● **What is expected**
Output the full listing exactly as written, with no pictures in it.

● **Stored data**
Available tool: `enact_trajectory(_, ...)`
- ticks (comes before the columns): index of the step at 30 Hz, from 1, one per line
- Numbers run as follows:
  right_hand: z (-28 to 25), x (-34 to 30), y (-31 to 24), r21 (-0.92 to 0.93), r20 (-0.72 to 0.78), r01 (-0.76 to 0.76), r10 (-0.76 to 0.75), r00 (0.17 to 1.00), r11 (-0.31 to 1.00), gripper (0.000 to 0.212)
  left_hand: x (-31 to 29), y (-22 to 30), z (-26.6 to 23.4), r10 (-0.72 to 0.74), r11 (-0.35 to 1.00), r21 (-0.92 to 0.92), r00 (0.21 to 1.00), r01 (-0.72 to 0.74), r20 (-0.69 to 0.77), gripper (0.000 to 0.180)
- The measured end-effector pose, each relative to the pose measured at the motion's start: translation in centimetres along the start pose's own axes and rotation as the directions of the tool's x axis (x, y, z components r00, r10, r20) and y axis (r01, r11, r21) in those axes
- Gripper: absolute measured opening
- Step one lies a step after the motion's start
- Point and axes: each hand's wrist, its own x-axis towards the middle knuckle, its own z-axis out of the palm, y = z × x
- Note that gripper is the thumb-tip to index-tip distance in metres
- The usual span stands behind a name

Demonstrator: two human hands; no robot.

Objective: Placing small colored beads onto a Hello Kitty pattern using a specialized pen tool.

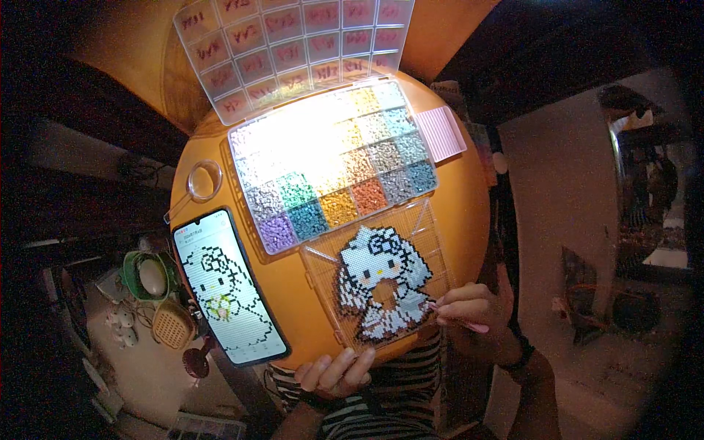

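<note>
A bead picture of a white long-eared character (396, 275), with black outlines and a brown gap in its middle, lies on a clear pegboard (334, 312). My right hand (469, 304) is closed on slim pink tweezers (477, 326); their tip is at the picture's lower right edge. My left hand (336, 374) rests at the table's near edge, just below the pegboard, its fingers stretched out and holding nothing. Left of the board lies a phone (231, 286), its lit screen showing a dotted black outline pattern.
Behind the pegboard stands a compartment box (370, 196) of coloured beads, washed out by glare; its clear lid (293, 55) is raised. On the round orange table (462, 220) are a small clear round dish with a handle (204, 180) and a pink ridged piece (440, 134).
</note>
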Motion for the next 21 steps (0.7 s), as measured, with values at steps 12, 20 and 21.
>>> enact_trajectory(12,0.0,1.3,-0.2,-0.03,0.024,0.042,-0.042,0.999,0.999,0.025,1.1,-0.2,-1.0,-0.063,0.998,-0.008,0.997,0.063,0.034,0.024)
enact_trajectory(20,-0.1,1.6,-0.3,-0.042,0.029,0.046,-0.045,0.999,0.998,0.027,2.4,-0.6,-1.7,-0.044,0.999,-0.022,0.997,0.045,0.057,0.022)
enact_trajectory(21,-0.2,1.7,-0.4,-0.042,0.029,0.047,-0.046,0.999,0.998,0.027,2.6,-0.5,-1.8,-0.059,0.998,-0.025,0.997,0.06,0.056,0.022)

● **Solution for this problem**
Available tool: `enact_trajectory(_, ...)`
- ticks (comes before the columns): index of the step at 30 Hz, from 1, one per line
- Numbers run as follows:
  right_hand: z (-28 to 25), x (-34 to 30), y (-31 to 24), r21 (-0.92 to 0.93), r20 (-0.72 to 0.78), r01 (-0.76 to 0.76), r10 (-0.76 to 0.75), r00 (0.17 to 1.00), r11 (-0.31 to 1.00), gripper (0.000 to 0.212)
  left_hand: x (-31 to 29), y (-22 to 30), z (-26.6 to 23.4), r10 (-0.72 to 0.74), r11 (-0.35 to 1.00), r21 (-0.92 to 0.92), r00 (0.21 to 1.00), r01 (-0.72 to 0.74), r20 (-0.69 to 0.77), gripper (0.000 to 0.180)
- The measured end-effector pose, each relative to the pose measured at the motion's start: translation in centimetres along the start pose's own axes and rotation as the directions of the tool's x axis (x, y, z components r00, r10, r20) and y axis (r01, r11, r21) in those axes
- Gripper: absolute measured opening
- Step one lies a step after the motion's start
- Point and axes: each hand's wrist, its own x-axis towards the middle knuckle, its own z-axis out of the palm, y = z × x
- Note that gripper is the thumb-tip to index-tip distance in metres
- The usual span stands behind a name

Demonstrator: two human hands; no robot.

Objective: Placing small colored beads onto a Hello Kitty pattern using a specialized pen tool.


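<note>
A bead picture of a white long-eared character (396, 275), with black outlines and a brown gap in its middle, lies on a clear pegboard (334, 312). My right hand (469, 304) is closed on slim pink tweezers (477, 326); their tip is at the picture's lower right edge. My left hand (336, 374) rests at the table's near edge, just below the pegboard, its fingers stretched out and holding nothing. Left of the board lies a phone (231, 286), its lit screen showing a dotted black outline pattern.
Behind the pegboard stands a compartment box (370, 196) of coloured beads, washed out by glare; its clear lid (293, 55) is raised. On the round orange table (462, 220) are a small clear round dish with a handle (204, 180) and a pink ridged piece (440, 134).
</note>
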Motion for the next 21 steps (0.7 s), as measured, with values at steps 12, 20 and 21.
>>> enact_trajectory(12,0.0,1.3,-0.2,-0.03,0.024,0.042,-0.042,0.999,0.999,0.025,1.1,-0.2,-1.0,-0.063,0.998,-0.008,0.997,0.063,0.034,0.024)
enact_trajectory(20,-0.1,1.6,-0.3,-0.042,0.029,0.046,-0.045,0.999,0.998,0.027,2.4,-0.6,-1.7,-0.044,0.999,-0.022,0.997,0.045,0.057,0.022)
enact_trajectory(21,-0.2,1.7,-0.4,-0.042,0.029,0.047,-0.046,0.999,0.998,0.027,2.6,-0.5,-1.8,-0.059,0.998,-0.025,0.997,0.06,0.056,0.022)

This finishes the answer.